AfDB Calls for Strengthening of Seed Councils, Stricter Quality Seed Control

Gilbert Ekugbe

The African Development Bank (AfDB) has called on African governments to strengthen their seed councils to enable them to achieve greater outputs in the continent’s bid to attain food security.

The AfDB also stated the need for these councils to enforce stricter seed quality control measures to test for purity and germination.

The Director, Agriculture and Agro-Industry, AfDB, Dr. Martin Fregene, said at the Technologies for African Agricultural Transformation (TAAT) investors’ forum that certified seeds required regulation.

Fregene maintained that African governments should create a level playing field in order to attract the private sector into the sector.

He said: “Why will a seed company want to sell certified seeds when I know all my competitors are selling grains and nobody is checking them. So we need not just laws, we need also the physical infrastructure, the human resource to enforce those laws. Do you know that out of six fertilizer samples, only one actually have the nutrient they claim to have the NPK somebody has to enforce quality controls.”  

He also highlighted the need for African governments to address trade barriers that have hindered the facilitation of intra-African trade, and pointed out that these barriers have made the agricultural sector unattractive to the private sector.

He added: “The private sector needs financing to be able to invest in this sector as well as bringing their equity. They also need financing working capital and for a very long time, Africa has always been seen as a high-risk environment. Some countries have gone ahead to create risk sharing facilities.”

Fregene advised governments to prioritise agricultural development by enforcing laws that would encourage commercial banks to lend a certain percentage of their deposits to the sector.

According to him, “there is a need for policy to force commercial banks to lend to the sector or pay fines if they do otherwise. This is the way it has been done in developed economies.”

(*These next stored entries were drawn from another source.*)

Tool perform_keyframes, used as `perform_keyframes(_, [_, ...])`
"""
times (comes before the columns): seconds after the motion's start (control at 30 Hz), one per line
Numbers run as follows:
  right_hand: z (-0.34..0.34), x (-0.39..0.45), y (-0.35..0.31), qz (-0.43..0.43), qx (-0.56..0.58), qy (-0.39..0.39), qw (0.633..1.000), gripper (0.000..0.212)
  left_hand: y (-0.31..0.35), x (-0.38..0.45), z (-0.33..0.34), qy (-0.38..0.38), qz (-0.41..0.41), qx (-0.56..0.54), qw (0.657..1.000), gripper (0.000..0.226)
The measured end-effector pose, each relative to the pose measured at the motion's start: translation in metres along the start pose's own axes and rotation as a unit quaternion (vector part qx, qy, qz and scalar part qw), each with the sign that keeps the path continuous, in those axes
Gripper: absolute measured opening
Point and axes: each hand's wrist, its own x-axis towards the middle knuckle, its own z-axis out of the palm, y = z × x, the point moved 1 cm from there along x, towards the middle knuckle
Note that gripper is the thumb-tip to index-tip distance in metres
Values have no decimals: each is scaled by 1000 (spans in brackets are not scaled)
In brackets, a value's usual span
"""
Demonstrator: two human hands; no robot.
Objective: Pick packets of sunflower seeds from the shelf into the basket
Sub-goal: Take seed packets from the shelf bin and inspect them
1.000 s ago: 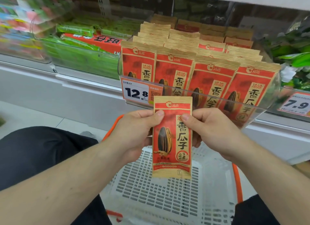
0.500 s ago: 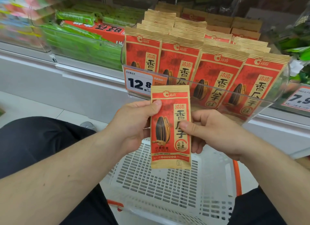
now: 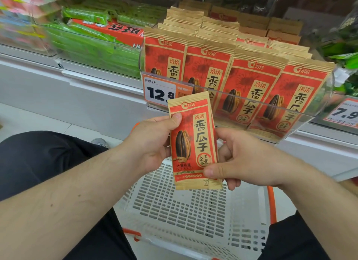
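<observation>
Green packs (image 3: 93,44) lay on the shelf at far left as I watched. My left hand (image 3: 153,143) pinched the sunflower seed packet (image 3: 194,141) near its top, and my right hand (image 3: 244,159) gripped its lower edge, holding it upright above the white basket (image 3: 189,207). Behind, more packets (image 3: 242,69) stood in the clear bin (image 3: 302,124).

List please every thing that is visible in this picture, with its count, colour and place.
held packet: one, red and tan, above the basket
shelf packets: many, red and tan, in rows inside the clear bin
clear bin: one, transparent, on the shelf
basket: one, white with orange handles, below the hands
price tags: two, white and orange, at the shelf front
green packs: many, left on the shelf
left hand: grips the packet's left edge
right hand: pinches its lower right corner
</observation>
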Motion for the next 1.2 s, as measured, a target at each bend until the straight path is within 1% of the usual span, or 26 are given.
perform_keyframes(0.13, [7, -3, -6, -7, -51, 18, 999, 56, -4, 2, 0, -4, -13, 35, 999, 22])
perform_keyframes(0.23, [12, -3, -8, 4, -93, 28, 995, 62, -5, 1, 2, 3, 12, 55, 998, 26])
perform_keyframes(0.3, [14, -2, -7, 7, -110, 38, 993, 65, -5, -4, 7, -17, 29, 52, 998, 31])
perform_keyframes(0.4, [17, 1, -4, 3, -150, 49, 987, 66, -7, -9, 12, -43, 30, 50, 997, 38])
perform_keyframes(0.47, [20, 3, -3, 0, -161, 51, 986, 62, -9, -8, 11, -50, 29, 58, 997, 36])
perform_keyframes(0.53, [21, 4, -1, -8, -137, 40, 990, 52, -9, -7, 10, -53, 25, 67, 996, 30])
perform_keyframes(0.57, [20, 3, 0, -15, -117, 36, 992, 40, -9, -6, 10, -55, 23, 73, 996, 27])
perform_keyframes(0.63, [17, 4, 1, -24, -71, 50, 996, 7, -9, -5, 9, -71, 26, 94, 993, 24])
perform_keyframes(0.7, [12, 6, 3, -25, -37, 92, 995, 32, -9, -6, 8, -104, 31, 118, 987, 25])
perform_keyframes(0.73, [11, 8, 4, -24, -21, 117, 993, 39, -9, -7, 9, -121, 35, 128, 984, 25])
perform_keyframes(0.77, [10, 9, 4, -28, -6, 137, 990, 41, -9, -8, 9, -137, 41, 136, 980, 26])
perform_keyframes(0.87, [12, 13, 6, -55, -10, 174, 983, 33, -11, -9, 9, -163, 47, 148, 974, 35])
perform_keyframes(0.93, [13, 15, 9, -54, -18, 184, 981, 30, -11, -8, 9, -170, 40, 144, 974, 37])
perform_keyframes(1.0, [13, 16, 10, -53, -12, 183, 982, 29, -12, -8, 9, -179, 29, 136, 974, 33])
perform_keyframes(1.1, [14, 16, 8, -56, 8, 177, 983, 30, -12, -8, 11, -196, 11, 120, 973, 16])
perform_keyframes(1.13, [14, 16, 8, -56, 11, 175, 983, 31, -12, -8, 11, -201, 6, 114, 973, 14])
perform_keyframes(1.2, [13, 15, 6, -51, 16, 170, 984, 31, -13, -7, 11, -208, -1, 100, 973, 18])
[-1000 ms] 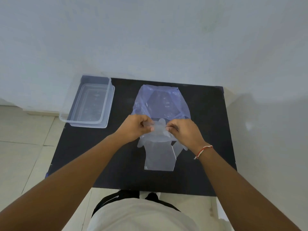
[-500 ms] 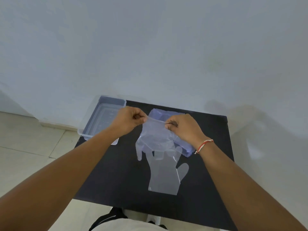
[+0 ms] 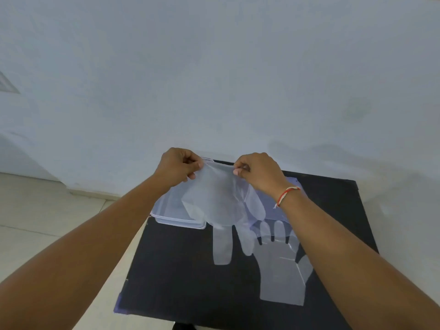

Earlier, the Head, TAAT Clearinghouse, Dr. Innocent Musabyimana, said that TAAT is planning to use the investors forum to specifically bring together the technology developers and the private sector.  

Musabyimana said: “We are trying to bring all these technologies that are proven and ready to be used and into the hands of millions of farmers on the continent and the good news is that this is already happening. We have started to reap some impacts and positive impacts by bringing technology developers and TAAT is putring in place a mechanism for deploying this technology into the hearts of millions of farmers.”